On Jun 3, 2004, at 5:09 AM, David Ayers wrote:

The conventions I'd like to have comments on, is the explicit Class/Instance separation and the explicit Inherited/NotInherited separation as apposed to collapsing those functions into on which takes BOOL flags to determine whether Class vs. Instance or recursive behavior is requested.

I'd rather see a smaller API.

Please take the following points into account, too.

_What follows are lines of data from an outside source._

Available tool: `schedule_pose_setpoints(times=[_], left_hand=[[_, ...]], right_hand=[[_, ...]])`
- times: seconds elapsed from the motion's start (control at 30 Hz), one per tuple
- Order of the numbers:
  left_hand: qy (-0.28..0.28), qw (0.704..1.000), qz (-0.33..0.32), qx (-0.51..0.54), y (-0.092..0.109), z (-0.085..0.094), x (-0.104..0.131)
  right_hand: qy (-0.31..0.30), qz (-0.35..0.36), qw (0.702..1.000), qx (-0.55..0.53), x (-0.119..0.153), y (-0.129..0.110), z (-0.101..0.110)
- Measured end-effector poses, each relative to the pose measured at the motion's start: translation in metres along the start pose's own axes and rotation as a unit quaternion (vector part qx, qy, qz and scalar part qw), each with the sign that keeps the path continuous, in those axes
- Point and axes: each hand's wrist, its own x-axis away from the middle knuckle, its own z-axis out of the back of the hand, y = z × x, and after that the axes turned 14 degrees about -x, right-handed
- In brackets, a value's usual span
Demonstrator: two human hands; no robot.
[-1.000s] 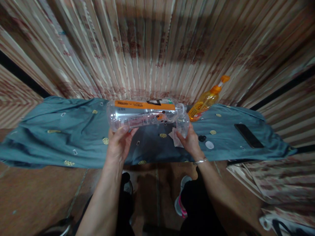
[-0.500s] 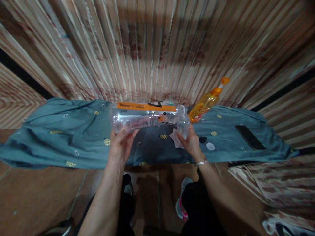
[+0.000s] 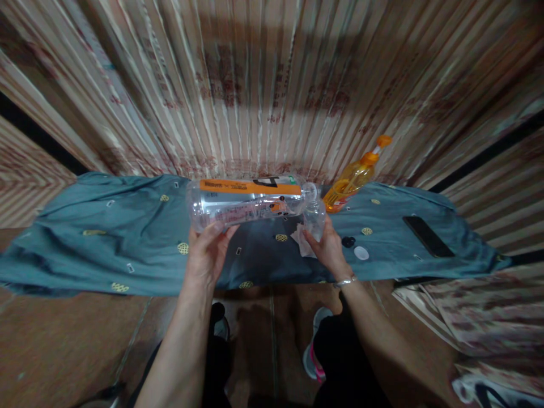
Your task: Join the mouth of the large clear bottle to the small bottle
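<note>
A large clear plastic bottle [image 3: 238, 199] with an orange and silver label lies sideways in the air, its neck toward the right. My left hand [image 3: 208, 246] is closed around its lower side near the base. In my right hand [image 3: 329, 246] is a small clear plastic bottle [image 3: 315, 218], gripped between thumb and fingers. The large bottle's mouth is right at the top of the small one; whether they touch I cannot tell. Below my right hand lies a pale crumpled tissue [image 3: 303, 241], partly covered by the fingers. Any liquid in the clear bottles is too faint to make out.
An orange pump bottle [image 3: 349, 180] stands just beyond my right hand. A small black object [image 3: 348, 242], a white round lid [image 3: 361, 253] and a dark phone [image 3: 427, 236] lie on the green patterned cloth [image 3: 148, 243]. A striped curtain [image 3: 263, 85] hangs behind.
The whole view has shifted slightly. Both hands keep their grip, and the two clear bottles stay in nearly the same position relative to each other.
</note>
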Motion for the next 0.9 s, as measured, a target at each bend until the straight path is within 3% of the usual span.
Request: schedule_pose_setpoints(times=[0.23, 0.53, 0.9], left_hand=[[0.002, 1.000, 0.000, 0.008, -0.0002, 0.0002, 0.0003], [0.000, 1.000, -0.003, 0.008, 0.0020, -0.0024, 0.0013], [-0.004, 1.000, -0.010, -0.003, 0.0008, -0.0001, 0.0011]], right_hand=[[0.001, 0.008, 1.000, -0.003, 0.0005, 0.0013, -0.0001], [-0.015, -0.033, 0.999, 0.013, -0.0010, -0.0029, 0.0012], [0.000, 0.001, 1.000, -0.006, 0.0008, 0.0001, 0.0003]])
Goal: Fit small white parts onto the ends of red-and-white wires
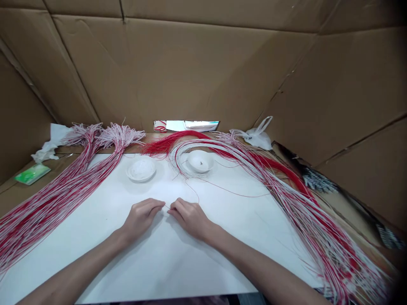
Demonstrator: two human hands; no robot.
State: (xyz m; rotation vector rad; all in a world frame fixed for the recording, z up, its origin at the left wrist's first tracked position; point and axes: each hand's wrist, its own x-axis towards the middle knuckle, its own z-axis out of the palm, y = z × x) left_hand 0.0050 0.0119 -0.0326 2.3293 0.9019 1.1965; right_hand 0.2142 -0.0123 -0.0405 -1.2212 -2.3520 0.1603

First, the smaller API in question definitely requires some
documentation concerning the behavior of the function because it is
supposed to vary depending on the boolean flags. We can skip this
tedious task *for a while* if each function does nothing else other
than one thing described by its name.

Secondly, in case we find a bug in such a function and try to fix it,
we must make sure that the bug fix doesn't introduce another bug by
testing the modified code against all possible combinations of the two boolean variables (in theory, at least). This suggests any bug fix for
such a function is generally harder as compared with the API without
boolean parameters.

Thirdly, when the function is invoked with explicit boolean values, say

  array = GSObjCGetMethodNames(class, YES, YES);

we wouldn't feel much trouble with it because we do know what the
function is expected to do.  To the contrary, suppose we have

   array = GSObjCGetMethodNames(class, bool_val, another_bool_val);

where bool_val and another_bool_val are given somewhere, and
that a debugger suggests something goes wrong around there.
To fix it, we first have to check the values of bool_val and
another_bool_val to see if intended values are actually passed to
the function.  We could skip this daunting task if the code snippet
above were to be written as

   array = GSObjCGetClassMethodNames(class);

from the outset.

The bottom line is: the bigger API is better than the smaller one
*in this particular case*, as the bigger API is expected to save
a lot of (invisible) maintenance tasks.